ACTION ITEM -
Look through the data and write out every line with the word "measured" in it.

━━━ MATERIAL FOR THIS EXERCISE ━━━

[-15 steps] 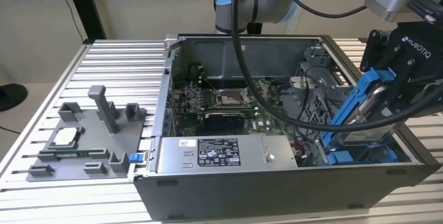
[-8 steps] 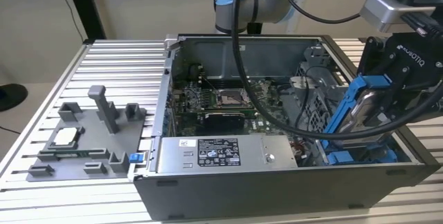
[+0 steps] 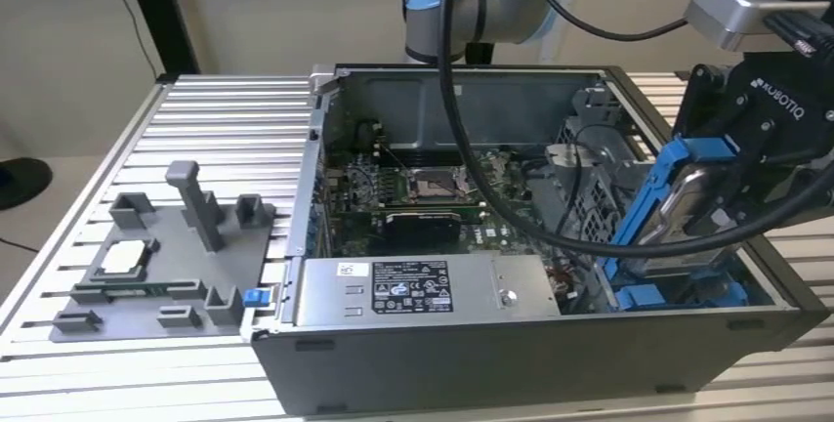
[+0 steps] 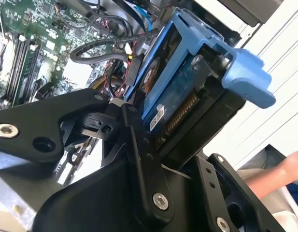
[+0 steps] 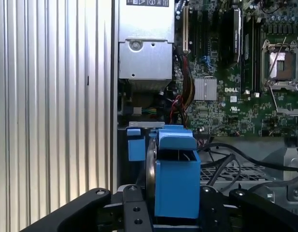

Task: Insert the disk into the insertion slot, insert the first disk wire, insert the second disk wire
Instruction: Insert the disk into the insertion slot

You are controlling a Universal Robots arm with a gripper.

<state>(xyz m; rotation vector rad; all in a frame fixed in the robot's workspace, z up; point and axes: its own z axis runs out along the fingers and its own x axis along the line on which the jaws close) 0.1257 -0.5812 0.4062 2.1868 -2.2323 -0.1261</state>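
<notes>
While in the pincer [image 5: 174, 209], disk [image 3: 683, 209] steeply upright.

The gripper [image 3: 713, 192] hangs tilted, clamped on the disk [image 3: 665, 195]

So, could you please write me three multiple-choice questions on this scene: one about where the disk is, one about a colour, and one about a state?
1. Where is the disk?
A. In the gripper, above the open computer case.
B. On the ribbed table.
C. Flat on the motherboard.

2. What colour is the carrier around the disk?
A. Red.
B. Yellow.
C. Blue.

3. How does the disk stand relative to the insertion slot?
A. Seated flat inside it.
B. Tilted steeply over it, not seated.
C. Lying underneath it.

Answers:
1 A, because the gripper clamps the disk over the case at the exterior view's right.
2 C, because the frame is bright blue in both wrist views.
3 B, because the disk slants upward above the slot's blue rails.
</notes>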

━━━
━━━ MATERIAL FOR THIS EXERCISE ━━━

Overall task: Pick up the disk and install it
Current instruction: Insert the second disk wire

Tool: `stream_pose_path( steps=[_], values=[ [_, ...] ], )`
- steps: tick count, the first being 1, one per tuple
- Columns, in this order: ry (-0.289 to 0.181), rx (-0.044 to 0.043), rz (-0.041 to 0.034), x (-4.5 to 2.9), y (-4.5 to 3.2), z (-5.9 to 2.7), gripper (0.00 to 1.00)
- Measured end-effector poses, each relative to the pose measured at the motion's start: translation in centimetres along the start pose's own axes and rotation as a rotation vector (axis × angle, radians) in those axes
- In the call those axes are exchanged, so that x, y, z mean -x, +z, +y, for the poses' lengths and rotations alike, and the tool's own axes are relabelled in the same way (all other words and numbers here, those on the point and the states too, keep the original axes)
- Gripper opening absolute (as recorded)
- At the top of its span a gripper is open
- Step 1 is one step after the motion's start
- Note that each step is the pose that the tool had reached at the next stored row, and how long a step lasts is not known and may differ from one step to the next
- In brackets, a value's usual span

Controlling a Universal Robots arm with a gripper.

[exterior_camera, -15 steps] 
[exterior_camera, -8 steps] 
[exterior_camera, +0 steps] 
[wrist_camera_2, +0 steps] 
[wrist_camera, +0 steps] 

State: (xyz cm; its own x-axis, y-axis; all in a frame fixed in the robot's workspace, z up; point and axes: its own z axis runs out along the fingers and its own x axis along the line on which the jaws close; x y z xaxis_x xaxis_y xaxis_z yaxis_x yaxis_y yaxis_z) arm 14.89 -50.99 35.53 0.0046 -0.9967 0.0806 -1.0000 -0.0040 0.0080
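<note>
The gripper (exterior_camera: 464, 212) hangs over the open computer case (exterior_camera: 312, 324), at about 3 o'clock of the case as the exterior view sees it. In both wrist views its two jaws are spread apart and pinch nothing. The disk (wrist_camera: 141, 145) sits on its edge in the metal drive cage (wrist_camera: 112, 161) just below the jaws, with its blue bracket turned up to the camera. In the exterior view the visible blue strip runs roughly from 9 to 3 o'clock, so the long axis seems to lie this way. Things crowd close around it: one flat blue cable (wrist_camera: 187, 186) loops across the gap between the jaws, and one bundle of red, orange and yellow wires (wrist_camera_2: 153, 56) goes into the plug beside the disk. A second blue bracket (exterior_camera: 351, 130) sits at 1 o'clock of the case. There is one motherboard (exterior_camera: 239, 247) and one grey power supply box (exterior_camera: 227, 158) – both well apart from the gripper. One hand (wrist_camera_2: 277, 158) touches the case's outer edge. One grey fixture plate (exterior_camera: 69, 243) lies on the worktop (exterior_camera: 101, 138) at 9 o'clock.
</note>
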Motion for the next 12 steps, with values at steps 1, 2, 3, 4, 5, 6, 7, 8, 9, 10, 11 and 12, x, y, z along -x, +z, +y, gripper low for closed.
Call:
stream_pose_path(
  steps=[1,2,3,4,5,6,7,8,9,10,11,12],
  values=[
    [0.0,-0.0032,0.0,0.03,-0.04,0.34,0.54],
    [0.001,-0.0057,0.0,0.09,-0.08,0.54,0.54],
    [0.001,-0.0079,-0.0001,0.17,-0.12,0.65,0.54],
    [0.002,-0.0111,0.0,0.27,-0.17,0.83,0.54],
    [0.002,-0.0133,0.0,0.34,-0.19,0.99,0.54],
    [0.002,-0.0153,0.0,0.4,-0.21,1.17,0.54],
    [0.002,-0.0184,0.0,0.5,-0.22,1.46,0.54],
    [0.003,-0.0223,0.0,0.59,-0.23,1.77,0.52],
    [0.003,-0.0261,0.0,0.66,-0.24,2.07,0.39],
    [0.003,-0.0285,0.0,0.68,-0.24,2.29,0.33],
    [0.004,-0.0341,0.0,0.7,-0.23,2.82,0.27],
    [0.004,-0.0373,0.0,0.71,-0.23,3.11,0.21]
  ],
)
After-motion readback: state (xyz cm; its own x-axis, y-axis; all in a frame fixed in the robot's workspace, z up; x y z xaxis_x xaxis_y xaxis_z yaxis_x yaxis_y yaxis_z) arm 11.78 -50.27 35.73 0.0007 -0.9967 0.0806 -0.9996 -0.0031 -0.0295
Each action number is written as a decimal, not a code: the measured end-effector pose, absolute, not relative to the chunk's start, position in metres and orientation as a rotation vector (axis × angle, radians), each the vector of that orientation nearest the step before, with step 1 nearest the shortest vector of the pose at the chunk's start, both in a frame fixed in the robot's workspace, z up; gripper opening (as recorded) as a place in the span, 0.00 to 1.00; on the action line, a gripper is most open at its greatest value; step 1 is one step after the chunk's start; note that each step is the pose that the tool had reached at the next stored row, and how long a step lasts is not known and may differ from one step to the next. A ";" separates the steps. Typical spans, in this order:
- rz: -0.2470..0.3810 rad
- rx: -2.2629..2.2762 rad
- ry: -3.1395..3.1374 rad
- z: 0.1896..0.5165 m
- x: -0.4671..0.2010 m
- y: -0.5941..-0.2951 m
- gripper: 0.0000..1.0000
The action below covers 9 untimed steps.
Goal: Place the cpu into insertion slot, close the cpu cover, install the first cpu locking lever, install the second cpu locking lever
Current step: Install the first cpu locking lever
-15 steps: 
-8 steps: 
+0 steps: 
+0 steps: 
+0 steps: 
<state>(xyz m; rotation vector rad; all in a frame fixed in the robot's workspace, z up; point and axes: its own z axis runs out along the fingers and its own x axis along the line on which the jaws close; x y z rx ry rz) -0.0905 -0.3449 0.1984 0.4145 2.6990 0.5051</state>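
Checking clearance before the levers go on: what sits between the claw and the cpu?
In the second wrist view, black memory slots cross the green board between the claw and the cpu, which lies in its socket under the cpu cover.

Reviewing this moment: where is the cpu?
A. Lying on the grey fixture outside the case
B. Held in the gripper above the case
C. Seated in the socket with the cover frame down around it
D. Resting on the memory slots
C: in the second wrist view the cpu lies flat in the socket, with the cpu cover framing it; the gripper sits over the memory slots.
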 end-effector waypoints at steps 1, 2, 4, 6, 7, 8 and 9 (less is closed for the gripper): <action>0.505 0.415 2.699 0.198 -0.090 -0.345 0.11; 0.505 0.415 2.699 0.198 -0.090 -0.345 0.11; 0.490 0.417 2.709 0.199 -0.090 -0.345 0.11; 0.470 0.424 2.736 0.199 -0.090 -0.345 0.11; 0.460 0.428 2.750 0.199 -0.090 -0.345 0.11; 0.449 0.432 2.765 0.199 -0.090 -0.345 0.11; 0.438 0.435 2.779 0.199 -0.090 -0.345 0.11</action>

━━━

OUTPUT FOR THIS TASK -
- Measured end-effector poses, each relative to the pose measured at the motion's start: translation in centimetres along the start pose's own axes and rotation as a rotation vector (axis × angle, radians) in those axes
Each action number is written as a decimal, not a code: the measured end-effector pose, absolute, not relative to the chunk's start, position in metres and orientation as a rotation vector (axis × angle, radians), each the vector of that orientation nearest the step before, with step 1 nearest the shortest vector of the pose at the chunk's start, both in a frame fixed in the robot's workspace, z up; gripper opening (as recorded) as a place in the span, 0.00 to 1.00; on the action line, a gripper is most open at its greatest value; step 1 is one step after the chunk's start; note that each step is the pose that the tool had reached at the next stored row, and how long a step lasts is not known and may differ from one step to the next. A ";" separates the steps. Typical spans, in this order:

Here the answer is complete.